2009/6/17 Luke Benstead <kazade@xxxxxxxxx>

> There is launchpad and its type of course, but that isn't suited to music,
> level, texture and model
> creation. If someone creates an amazing 3D model of a game character,
> where do they put it?


For example on:

* http://opengameart.org/

Or one of the pages listed at:

*
http://wiki.freegamedev.net/index.php/Free_3D_and_2D_art_and_audio_resources


> If I'm writing a game, where do I go to find a pre-made model?


You don't, you create them from scratch. When you want a new good story you
don't go to ProjectGutenberg and start copy&paste bits and pieces either,
you write something from scratch. While some art is recyclable (mostly music
and generic textures), most simply is not if you want to end up with decent
results. You can't replace a good artist with a webpage.

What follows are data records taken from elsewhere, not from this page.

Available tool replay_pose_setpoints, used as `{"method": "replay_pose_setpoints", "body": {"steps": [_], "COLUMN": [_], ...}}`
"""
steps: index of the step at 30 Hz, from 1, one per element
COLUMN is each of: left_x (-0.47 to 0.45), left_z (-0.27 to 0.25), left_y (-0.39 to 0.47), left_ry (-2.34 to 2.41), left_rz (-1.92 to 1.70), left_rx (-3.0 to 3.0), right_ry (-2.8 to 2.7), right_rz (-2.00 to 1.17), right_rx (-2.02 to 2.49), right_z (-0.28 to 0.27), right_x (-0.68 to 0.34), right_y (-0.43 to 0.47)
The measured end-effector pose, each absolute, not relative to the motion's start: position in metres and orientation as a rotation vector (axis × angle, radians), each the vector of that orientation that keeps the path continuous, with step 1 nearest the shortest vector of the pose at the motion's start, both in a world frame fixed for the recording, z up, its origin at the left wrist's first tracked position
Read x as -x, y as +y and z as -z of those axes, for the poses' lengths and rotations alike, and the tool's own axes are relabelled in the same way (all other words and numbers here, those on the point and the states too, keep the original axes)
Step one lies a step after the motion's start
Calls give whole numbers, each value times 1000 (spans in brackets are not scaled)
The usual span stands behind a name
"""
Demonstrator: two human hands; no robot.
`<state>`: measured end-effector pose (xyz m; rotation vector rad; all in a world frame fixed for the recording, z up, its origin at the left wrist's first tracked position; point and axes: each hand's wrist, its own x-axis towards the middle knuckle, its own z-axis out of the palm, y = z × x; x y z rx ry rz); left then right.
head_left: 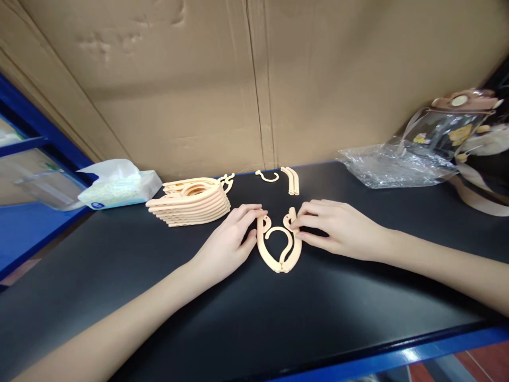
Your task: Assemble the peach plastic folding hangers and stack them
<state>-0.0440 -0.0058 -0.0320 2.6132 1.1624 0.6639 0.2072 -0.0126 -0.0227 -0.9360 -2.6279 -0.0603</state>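
A peach-coloured folding clothes hanger (296, 253) lies on the black tabletop between my hands. Its two arms are folded upward into a narrow loop, with the curved hook inside. My left hand (233, 236) has its fingertips at the upper end of the left arm, the thumb close beside it. The fingers and thumb of my right hand (338, 228) are bent onto the right arm near its top. Behind my left hand sits a neat stack of similar folded hangers (191, 209). Beyond the hanger lie a loose hook (270, 179) and a pair of separate arm pieces (293, 182).
A tissue pack (123, 192) stands at the back left of the black table (246, 323). On the right are a crumpled clear plastic bag (397, 167) and a transparent bottle (441, 130) with a strap. Cardboard (178, 90) walls off the back. A blue frame (71, 146) rises at left.
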Motion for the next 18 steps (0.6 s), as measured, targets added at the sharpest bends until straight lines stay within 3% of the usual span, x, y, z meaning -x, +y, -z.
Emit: {"method": "replay_pose_setpoints", "body": {"steps": [18], "left_x": [45], "left_z": [29], "left_y": [-8], "left_ry": [1007], "left_rz": [-635], "left_rx": [-2672], "right_ry": [-2746], "right_rz": [257], "right_rx": [925], "right_z": [28], "right_x": [-204], "right_y": [-14]}}
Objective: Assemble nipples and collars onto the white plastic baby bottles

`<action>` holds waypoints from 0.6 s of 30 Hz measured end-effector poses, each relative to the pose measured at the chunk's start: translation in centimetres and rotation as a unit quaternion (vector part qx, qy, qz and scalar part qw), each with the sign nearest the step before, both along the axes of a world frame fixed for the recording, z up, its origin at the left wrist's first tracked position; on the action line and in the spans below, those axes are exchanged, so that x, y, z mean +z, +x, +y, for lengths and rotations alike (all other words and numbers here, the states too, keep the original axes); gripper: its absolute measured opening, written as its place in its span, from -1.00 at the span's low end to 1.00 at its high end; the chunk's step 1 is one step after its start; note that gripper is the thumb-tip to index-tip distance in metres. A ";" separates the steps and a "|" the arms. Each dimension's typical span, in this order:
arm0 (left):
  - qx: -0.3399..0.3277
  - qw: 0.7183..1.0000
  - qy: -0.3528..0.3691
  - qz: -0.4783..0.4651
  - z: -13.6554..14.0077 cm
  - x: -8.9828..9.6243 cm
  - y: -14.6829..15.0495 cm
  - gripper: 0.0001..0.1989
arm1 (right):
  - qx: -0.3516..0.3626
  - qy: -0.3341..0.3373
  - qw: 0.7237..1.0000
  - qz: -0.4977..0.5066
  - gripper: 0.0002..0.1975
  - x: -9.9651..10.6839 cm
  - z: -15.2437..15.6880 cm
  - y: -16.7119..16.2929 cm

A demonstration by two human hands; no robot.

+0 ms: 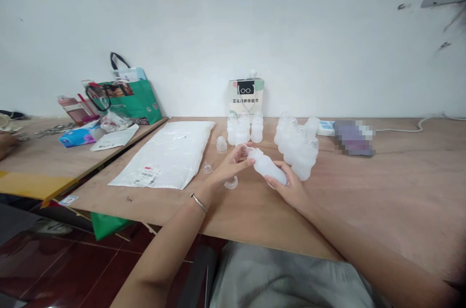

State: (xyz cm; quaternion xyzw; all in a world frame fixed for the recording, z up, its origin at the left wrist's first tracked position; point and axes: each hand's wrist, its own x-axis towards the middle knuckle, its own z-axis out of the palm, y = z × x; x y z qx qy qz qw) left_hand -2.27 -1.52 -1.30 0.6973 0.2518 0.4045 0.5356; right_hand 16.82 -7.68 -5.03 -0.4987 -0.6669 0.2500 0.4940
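A white translucent baby bottle (267,165) is held tilted above the table's front part, its top pointing up and left. My right hand (291,186) is closed around its lower body. At the bottle's top, my left hand (235,162) pinches the neck end; the exact part under the fingers is partly hidden. Close to my left hand lie a clear dome cap (221,144), a clear teat (208,167) and a translucent ring (231,183). Several similar bottles (257,128) stand behind my hands, and another group of bottles (298,145) stands just beyond my right hand.
A large white plastic mailer (171,148) covers the table's left part. A printed paper bag (246,97) stands against the wall. To the right are a white box (326,127), a blurred-out object (353,138) and a cable (400,129). A green bag (140,102) rests on the neighbouring table.
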 end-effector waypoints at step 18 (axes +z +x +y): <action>0.141 0.989 0.037 0.029 0.9 -1.1 0.2 -0.60 | -0.013 0.000 1.000 0.010 -0.64 0.2 -0.2 0.2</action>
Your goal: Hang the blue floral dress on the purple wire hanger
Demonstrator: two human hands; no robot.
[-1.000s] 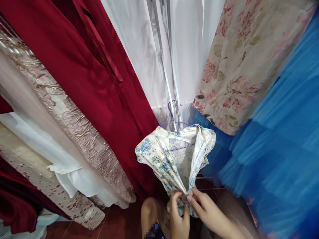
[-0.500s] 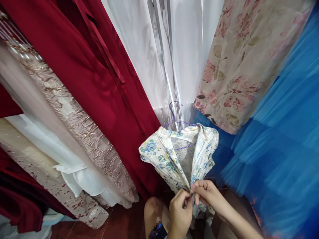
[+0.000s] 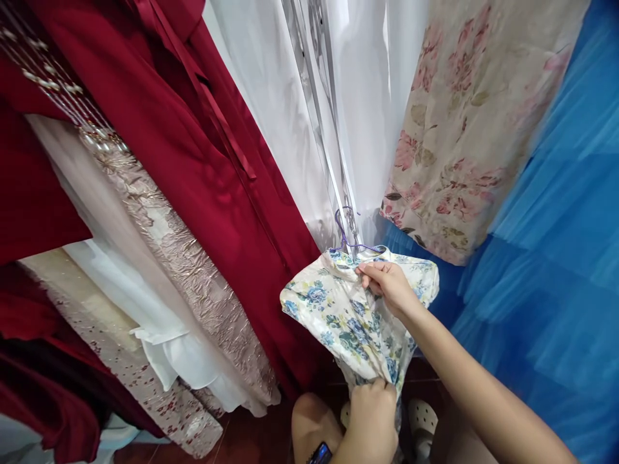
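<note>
1. Small white satin dress w/ blue flower print (image 3: pixel 345 316) hangs on a thin purple wire hanger (image 3: pixel 347 237), low in the middle of the view, between the dark red satin gown (image 3: pixel 193 167) and the blue tulle skirt (image 3: pixel 546 258).
2. Right hand (image 3: pixel 387 287) is up at the dress collar, fingers pinched shut on the fabric just below the hanger hook.
3. Left hand (image 3: pixel 370 419) is lower down, closed around the gathered bottom part of the dress. Hands well apart, one at top, one at bottom.
4. Hanger hook sits by the silver metal rail (image 3: pixel 324 116), which runs up through the sheer white fabric (image 3: pixel 271 96) behind.
5. Right of the white fabric: cream cloth w/ pink flower print (image 3: pixel 464 129), then the blue tulle.
6. Left of the red gown: champagne crinkled brocade gown (image 3: pixel 184 270), plain white garment (image 3: pixel 164 335), pale fabric w/ small red specks (image 3: pixel 164 406).
7. Below: person's bare knee (image 3: pixel 312 422), pale clogs (image 3: pixel 420 422), reddish-brown floor (image 3: pixel 242 438).
</note>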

That said, it wouldn't hurt to have more free art, a game character full
with walk cycle, jump animation and all that stuff could certainly be useful
either as reference or as placeholder.


> The code, libraries, engines etc. aren't the problem.
>

Most of the time they are as much of a problem as the art, as the engines
are unfinished, the export scripts being buggy and numerous other issues.

The core problem with games is simply that they are *a lot* of work. Free
Software works for other project because a Linux, Gimp or Apache has a
lifetime of well over 10 years, your average mainstream game has a lifetime
of maybe a month or two, after which it gets boring and you move on. So you
simply don't have time for incremental improvments.